Sur le plan cognitif, Linda ne lit pas autant qu’elle le voudrait en raison d’un déficit de mémoire à court terme. Elle lit mais elle oublie ce qu’elle a lu ; Elle ne retient pas bien l’information.

 

 

Pourquoi est-ce que je pense que Linda est une aînée inspirante ?

 

Linda est une aînée inspirante parce qu’elle fait face à son trouble de santé mentale et vieillit d’une belle manière. Elle accepte son trouble schizo-affectif ; Elle a également mis en place une routine pour réguler sa santé mentale.
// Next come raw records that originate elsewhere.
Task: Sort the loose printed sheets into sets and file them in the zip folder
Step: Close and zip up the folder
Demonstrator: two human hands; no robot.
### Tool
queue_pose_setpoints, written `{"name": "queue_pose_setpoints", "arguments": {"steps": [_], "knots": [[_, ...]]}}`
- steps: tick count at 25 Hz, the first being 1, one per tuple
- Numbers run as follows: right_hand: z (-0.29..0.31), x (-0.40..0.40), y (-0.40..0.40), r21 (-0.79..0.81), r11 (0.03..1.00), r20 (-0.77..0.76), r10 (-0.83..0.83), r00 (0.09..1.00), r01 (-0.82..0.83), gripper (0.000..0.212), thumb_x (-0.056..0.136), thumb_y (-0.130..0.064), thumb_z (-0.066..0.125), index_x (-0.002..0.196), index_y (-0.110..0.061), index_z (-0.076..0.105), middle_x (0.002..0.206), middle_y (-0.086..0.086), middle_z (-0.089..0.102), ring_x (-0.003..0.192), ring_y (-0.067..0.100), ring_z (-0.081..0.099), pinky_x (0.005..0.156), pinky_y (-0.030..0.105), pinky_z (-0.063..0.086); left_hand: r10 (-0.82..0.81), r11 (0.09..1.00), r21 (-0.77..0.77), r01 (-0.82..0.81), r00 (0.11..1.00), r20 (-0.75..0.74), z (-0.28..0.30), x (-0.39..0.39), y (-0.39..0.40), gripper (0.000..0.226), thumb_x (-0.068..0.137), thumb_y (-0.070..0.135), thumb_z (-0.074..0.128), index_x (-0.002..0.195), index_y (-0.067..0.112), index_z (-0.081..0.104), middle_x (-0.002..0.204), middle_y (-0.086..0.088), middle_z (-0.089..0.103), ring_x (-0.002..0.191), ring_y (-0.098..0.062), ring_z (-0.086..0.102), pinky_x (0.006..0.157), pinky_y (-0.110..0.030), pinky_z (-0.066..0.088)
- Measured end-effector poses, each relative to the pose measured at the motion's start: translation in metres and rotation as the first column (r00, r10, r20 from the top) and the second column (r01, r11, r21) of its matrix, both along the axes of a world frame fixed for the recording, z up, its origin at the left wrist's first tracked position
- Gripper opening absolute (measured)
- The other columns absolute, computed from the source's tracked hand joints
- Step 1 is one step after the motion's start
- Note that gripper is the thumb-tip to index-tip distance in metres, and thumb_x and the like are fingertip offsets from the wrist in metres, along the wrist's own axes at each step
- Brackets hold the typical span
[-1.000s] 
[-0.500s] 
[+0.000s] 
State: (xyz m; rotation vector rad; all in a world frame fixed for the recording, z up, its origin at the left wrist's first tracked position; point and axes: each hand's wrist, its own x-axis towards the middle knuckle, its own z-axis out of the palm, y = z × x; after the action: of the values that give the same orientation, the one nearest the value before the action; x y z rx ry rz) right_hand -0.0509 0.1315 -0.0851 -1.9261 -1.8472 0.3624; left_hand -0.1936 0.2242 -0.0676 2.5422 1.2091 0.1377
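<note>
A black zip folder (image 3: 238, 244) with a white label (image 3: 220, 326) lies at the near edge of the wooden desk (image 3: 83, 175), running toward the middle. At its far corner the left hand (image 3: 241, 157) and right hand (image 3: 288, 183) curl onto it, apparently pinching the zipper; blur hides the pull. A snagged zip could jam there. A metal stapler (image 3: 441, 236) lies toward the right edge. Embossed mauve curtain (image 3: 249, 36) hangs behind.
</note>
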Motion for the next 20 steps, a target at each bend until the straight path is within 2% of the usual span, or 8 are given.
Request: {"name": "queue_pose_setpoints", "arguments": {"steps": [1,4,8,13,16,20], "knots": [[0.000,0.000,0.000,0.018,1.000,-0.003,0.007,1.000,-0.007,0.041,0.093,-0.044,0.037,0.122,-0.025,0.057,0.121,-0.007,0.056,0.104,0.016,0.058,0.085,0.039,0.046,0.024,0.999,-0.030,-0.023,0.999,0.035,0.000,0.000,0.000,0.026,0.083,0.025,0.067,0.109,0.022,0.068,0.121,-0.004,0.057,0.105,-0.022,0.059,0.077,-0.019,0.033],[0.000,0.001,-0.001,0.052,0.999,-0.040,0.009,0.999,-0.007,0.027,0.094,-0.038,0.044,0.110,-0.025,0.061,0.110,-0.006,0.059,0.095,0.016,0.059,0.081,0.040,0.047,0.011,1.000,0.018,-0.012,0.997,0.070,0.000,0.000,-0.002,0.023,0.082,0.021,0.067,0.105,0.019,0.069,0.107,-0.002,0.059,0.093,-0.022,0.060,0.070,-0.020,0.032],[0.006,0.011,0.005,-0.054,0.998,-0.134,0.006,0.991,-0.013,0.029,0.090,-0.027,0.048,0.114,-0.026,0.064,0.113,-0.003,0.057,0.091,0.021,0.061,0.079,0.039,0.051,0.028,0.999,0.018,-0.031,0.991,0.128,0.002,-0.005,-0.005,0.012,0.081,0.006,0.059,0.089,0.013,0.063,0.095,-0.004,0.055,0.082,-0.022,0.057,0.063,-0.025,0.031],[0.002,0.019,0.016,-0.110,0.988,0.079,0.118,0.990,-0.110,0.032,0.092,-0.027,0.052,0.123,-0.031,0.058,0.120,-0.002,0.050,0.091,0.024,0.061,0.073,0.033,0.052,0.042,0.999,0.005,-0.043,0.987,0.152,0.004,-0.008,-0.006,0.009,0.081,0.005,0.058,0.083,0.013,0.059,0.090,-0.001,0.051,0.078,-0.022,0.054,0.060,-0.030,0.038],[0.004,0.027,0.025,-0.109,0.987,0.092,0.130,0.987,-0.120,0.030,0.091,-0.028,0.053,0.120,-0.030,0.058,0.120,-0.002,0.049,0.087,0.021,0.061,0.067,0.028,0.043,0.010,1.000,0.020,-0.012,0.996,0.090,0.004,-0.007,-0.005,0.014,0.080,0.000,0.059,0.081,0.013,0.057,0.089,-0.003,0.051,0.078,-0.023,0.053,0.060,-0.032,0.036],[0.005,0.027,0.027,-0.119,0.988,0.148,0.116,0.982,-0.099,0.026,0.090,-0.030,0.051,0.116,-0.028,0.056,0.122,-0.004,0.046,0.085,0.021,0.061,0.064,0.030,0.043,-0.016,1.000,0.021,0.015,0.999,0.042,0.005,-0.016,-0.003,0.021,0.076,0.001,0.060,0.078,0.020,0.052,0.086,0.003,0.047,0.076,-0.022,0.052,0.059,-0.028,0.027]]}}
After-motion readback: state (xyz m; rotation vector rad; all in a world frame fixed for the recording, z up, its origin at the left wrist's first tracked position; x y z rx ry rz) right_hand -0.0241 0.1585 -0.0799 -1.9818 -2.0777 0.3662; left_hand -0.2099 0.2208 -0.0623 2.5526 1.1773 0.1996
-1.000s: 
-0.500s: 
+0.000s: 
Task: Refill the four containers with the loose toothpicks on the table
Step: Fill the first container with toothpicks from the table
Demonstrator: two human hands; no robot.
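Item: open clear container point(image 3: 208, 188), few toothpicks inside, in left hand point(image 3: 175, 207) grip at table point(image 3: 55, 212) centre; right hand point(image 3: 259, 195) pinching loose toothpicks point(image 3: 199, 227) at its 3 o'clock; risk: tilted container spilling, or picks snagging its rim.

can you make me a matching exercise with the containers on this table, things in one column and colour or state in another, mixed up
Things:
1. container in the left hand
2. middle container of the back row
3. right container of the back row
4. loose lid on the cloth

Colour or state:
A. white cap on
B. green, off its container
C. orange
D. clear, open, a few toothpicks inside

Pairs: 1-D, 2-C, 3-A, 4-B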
Elle accepte aussi de vieillir parce que « tout le monde passe par là ». Linda a dû utiliser sa créativité pour construire sa vie parce qu’elle ne connaissait personne qui avait le même problème de santé mentale que le sien. Elle n’avait pas de modèle.

 

Malgré les pièges de la maladie mentale, Linda s’est épanouie professionnellement et aujourd’hui c’est par le bénévolat. Ayant eu plusieurs psychoses, elle comprend mieux la souffrance des gens, ce qui se reflète dans son bénévolat et avec ses amis.

 

Même si elle a côtoyé des partenaires toxiques, Linda est maintenant dans une relation saine avec R, et ce depuis plusieurs années. Elle est dévouée à son rôle d’aidante naturelle auprès de son mari.

 

Il est inspirant de voir que Linda a une force en elle qui la pousse à garder espoir malgré les nombreuses psychoses qu’elle a vécues. Sa formation en tant qu’intervenante de soutien par les pairs l’aide à cultiver cet espoir pour elle-même et pour les autres.

 

 

Linda : une personne importante dans ma vie

 

Linda est une personne importante dans ma vie. Nous sommes devenus amis lorsque j’ai eu besoin d’entrer en contact avec des personnes qui vivaient avec des problèmes de santé mentale. Linda m’encourage dans mes projets et m’aide à trouver les outils qui soutiennent le rétablissement. Elle a ce côté maternel, doux, empathique et sans jugement ; ce qui me fait du bien quand je traverse des difficultés, par exemple les problèmes de santé de mon père en ce moment. En ce qui me concerne, je suis aussi à l’écoute lorsque Linda traverse des situations difficiles, comme par exemple le fait que son mari soit placé dans un CHSLD. Pour moi, Linda est un modèle de résilience face à la puissance de mille.